- TASK OBJECTIVE -
The whole of the data, every line, should come back exactly the same.

- AVAILABLE DATA -
###
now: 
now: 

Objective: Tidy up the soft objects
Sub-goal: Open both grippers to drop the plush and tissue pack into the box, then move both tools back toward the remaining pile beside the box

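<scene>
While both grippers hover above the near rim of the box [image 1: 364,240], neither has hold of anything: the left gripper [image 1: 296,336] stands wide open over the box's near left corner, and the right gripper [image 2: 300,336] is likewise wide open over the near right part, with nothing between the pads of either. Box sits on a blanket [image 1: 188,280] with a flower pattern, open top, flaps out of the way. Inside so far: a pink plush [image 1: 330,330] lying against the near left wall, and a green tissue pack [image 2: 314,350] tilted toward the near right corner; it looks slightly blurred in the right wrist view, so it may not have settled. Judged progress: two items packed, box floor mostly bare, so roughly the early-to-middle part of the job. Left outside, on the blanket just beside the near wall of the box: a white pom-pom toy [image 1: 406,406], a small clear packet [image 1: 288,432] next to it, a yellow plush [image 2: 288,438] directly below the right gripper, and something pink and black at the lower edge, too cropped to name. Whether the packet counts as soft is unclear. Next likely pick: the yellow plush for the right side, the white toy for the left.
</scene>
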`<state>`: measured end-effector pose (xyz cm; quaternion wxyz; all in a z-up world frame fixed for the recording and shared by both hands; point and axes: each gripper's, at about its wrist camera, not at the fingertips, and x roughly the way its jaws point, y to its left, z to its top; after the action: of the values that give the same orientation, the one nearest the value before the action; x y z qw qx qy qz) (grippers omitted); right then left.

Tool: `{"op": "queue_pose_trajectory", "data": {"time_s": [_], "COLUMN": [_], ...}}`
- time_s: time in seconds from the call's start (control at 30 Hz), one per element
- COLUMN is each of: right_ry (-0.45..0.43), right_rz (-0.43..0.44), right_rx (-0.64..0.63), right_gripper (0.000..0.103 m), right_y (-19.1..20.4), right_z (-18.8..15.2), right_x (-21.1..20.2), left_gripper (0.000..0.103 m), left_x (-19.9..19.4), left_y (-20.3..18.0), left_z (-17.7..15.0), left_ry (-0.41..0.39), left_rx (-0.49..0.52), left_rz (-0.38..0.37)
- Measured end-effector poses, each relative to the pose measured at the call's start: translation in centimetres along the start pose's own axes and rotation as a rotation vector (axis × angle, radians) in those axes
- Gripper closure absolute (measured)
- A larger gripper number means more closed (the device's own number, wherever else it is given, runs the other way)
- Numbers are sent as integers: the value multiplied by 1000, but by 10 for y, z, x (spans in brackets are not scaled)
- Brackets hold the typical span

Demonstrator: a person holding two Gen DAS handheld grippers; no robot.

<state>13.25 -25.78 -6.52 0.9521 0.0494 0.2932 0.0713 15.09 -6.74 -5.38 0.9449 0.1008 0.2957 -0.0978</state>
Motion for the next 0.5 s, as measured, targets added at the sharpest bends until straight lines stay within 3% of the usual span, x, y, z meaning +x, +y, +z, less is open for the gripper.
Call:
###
- ANSWER BELOW -
now: 
now: 

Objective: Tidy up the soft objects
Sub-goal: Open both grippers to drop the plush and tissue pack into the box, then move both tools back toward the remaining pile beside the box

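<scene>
While both grippers hover above the near rim of the box [image 1: 364,240], neither has hold of anything: the left gripper [image 1: 296,336] stands wide open over the box's near left corner, and the right gripper [image 2: 300,336] is likewise wide open over the near right part, with nothing between the pads of either. Box sits on a blanket [image 1: 188,280] with a flower pattern, open top, flaps out of the way. Inside so far: a pink plush [image 1: 330,330] lying against the near left wall, and a green tissue pack [image 2: 314,350] tilted toward the near right corner; it looks slightly blurred in the right wrist view, so it may not have settled. Judged progress: two items packed, box floor mostly bare, so roughly the early-to-middle part of the job. Left outside, on the blanket just beside the near wall of the box: a white pom-pom toy [image 1: 406,406], a small clear packet [image 1: 288,432] next to it, a yellow plush [image 2: 288,438] directly below the right gripper, and something pink and black at the lower edge, too cropped to name. Whether the packet counts as soft is unclear. Next likely pick: the yellow plush for the right side, the white toy for the left.
</scene>
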`<state>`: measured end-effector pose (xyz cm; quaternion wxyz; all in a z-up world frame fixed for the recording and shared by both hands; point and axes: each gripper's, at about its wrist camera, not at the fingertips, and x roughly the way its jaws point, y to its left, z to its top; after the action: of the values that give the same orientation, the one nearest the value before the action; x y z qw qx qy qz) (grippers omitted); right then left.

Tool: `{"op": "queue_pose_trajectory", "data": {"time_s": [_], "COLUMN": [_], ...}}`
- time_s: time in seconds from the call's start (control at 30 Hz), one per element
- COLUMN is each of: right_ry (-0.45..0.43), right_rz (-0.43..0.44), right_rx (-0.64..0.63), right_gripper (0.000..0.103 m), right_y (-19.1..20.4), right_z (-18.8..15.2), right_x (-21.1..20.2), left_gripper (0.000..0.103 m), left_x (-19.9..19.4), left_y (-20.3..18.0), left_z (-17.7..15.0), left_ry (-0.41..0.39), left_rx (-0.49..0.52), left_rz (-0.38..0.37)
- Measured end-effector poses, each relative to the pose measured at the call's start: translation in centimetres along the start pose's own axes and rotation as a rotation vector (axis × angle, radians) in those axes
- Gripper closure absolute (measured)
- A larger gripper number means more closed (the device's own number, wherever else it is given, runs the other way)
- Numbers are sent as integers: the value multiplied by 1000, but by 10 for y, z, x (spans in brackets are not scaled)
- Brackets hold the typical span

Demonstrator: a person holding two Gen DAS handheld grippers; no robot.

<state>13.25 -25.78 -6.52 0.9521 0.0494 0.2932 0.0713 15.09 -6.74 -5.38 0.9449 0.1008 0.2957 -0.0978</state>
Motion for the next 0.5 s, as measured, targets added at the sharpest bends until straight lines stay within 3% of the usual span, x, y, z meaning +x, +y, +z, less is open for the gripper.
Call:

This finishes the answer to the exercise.